(SUPPLIED INFORMATION begins)

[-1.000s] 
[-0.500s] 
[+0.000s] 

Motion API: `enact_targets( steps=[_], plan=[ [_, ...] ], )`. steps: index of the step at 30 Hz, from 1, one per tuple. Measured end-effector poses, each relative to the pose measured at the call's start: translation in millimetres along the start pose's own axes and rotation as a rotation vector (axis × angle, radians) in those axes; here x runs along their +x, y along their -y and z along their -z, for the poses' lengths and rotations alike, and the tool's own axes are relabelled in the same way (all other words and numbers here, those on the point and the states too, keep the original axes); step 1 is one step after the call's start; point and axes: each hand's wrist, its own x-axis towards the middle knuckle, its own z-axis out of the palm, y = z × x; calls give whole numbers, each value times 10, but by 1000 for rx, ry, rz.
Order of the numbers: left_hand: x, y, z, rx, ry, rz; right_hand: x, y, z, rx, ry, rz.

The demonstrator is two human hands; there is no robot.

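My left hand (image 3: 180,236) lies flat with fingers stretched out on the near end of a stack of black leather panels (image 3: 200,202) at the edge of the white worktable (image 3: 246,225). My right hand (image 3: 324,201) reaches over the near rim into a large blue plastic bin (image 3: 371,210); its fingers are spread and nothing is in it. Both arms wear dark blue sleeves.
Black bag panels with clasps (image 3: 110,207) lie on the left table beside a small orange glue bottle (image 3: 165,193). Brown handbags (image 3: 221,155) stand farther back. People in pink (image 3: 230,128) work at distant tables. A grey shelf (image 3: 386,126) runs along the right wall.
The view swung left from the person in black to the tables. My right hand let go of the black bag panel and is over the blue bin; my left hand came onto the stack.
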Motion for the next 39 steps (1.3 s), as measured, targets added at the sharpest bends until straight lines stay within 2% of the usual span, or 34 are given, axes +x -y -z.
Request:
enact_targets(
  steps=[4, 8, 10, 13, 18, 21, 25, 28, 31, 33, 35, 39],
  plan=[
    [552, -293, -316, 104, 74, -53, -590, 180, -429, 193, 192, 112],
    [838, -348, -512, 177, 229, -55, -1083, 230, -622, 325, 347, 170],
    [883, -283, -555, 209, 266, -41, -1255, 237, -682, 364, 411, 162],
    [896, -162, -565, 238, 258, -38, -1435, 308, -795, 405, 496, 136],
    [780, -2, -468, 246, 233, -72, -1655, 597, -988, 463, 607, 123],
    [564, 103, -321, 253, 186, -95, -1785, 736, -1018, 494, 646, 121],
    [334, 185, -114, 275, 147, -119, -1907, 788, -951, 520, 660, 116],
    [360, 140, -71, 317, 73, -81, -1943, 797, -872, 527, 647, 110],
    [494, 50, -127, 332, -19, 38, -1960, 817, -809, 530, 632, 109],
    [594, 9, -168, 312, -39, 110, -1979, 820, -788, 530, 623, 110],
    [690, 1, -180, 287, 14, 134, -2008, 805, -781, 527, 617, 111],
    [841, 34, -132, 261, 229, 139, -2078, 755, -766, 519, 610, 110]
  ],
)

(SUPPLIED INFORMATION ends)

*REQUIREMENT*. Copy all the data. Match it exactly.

*RESPONSE*.
[-1.000s] 
[-0.500s] 
[+0.000s] 

Motion API: `enact_targets( steps=[_], plan=[ [_, ...] ], )`. steps: index of the step at 30 Hz, from 1, one per tuple. Measured end-effector poses, each relative to the pose measured at the call's start: translation in millimetres along the start pose's own axes and rotation as a rotation vector (axis × angle, radians) in those axes; here x runs along their +x, y along their -y and z along their -z, for the poses' lengths and rotations alike, and the tool's own axes are relabelled in the same way (all other words and numbers here, those on the point and the states too, keep the original axes); step 1 is one step after the call's start; point and axes: each hand's wrist, its own x-axis towards the middle knuckle, its own z-axis out of the palm, y = z × x; calls give whole numbers, each value times 10, but by 1000 for rx, ry, rz.
Order of the numbers: left_hand: x, y, z, rx, ry, rz; right_hand: x, y, z, rx, ry, rz.

The demonstrator is two human hands; there is no robot.

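My left hand (image 3: 180,236) lies flat with fingers stretched out on the near end of a stack of black leather panels (image 3: 200,202) at the edge of the white worktable (image 3: 246,225). My right hand (image 3: 324,201) reaches over the near rim into a large blue plastic bin (image 3: 371,210); its fingers are spread and nothing is in it. Both arms wear dark blue sleeves.
Black bag panels with clasps (image 3: 110,207) lie on the left table beside a small orange glue bottle (image 3: 165,193). Brown handbags (image 3: 221,155) stand farther back. People in pink (image 3: 230,128) work at distant tables. A grey shelf (image 3: 386,126) runs along the right wall.
The view swung left from the person in black to the tables. My right hand let go of the black bag panel and is over the blue bin; my left hand came onto the stack.
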Motion for the next 39 steps (1.3 s), as measured, targets added at the sharpest bends until straight lines stay within 2% of the usual span, or 34 are given, axes +x -y -z.
Request:
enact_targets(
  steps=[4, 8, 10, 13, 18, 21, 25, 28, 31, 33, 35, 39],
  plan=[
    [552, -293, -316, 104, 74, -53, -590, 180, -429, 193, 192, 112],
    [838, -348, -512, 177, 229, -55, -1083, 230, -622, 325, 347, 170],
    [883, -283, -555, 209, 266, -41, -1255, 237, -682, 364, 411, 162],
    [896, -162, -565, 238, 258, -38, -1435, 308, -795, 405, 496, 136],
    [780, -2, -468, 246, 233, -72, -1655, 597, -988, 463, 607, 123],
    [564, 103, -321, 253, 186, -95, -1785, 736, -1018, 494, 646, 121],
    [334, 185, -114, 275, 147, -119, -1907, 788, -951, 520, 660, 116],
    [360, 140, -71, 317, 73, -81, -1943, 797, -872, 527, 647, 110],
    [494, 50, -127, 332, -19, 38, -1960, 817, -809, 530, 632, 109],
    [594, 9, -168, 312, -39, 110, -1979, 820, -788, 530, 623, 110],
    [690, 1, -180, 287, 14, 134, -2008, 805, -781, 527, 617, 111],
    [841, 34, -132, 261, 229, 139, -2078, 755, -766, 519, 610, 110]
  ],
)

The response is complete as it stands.